Friday, July 29, 2016


Bobby Derie

The chickens were put up in the coop, the feed buckets mucked out, and three big potatoes picked out for dinner. Clark washed his hands and face and ears, and they had dinner together as the sun came through the dining room window - pale corn and okra, fried chicken and mashed potatoes with thick brown gravy, washed down with milk and water. Ma took the dishes to the sink to wash, while the boy dried them with a towel and set them in the rack, and Pa got dressed. He returned just as the sun was a red disc on the horizon, and gave her a kiss, his American Legion hat tucked under one arm, and headed out to his meeting.

Ma came out to the dining room and switched on the light - the only light in the darkened house, and Clark came in with his schoolwork. Tonight was fractions and vocabulary. They sat at the table beneath the pale yellow light, working with flashcards and a pencil that had been sharpened to a nub.

"You're not paying attention tonight Clark," Ma said, tapping a nail against a backwards 'S'. He never knew how she could spot those from across the table.

"Ma...what did you do during the war?"

She shuffled the fraction cards in her hands, and leaned back in her chair.

"I was a newspaperwoman."

The boy waited expectantly. She flashed a card.


"I met your father in highschool, but we weren't married after we graduated. Not yet. He joined the Army. Many men did. The newspaper office was short-handed, and I'd done well in my typing courses - once thought I might be a stenographer in a law office. Mother was sick and we needed the money, so I answered an advertisement for the Smallville Ledger."

A card. "Nine...sevenths?"

"Which is?"

"One and...two sevenths."

"Good. I was a typist, at first. Not even a secretary. Farm news, mostly. It came in on the wire, sickness in crops and animals, bad weather, bad water. New scientific farming. Advertisements for seed catalogs, that kind of thing. Sometimes I even came up with the ad copy, for the personal ads. Hands needed, old tractors for sale, rooms for rent. That sort of thing.

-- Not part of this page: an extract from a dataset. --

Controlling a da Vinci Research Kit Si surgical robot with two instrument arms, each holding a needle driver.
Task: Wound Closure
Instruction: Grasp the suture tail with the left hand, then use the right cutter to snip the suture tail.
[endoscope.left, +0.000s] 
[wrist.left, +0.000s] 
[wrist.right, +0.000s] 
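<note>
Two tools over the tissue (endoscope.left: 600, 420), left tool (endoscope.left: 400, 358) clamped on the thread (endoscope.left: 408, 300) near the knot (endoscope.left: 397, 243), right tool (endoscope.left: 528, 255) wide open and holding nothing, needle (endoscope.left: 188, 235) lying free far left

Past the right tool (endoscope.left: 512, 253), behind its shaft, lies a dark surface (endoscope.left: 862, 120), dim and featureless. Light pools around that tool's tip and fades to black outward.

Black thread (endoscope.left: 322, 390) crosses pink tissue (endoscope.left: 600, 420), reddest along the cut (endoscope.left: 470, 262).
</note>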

Used to spend hours going through the musty old archives, these big books, each page of newsprint laid out flat, never folded, to find out when someone was born or had died."

A card. "Six-twelfths."

"Divide by six?"

" half."

"That's right. I was never quite a cub reporter, but as things got on I did more. Once, I went out to get the scores for a ball game, and came home with such a story the editor insisted I write it up - my first article. I'd done well enough in composition in school, but it was a different type of writing. I stayed up well after midnight working on that six inches. They printed it. I cut out a copy and mailed it to Pa with my next letter. He kept it, all through the war. 'That's my gal' he said."

She shuffled the cards.

"Parts of it I didn't care for. The lists that came back, of the dead and wounded, the missing in action. There were women that came around, asking for news from the front. Men looking for work - the newspaper wasn't an employment office, but we put the job listings up for free, and would read them to anyone that couldn't. And of course, there were those that didn't think much of a girl running around with ink on her hands, or driving out to Kansas City or Wichita on her lonesome."

Ma put the cards back in the pack.

"Then the war was over, and Pa came home. Before you know it we were married - I kept up the job for a while, because we needed the money; but there were old newspapermen coming home and the Ledger had me back to typing up copy for others, and I didn't like that. One day the editor announced we were getting a pay cut - and I left. It wasn't worth my time."

She looked at the clock. "Oh Clark, your program is starting. Why don't you go catch it? I'll tidy up."

The grin split the boy's face from ear to ear, and he bolted for the front door. He jumped down the three steps of the porch and landed on the soft dirt, then launched himself straight upwards...higher and higher. At a few thousand feet he hung above the Earth and closed his eyes, focusing his hearing as a thousand radio sets tuned in to the whistling intro and "...nothing wrong Mr. Templar..."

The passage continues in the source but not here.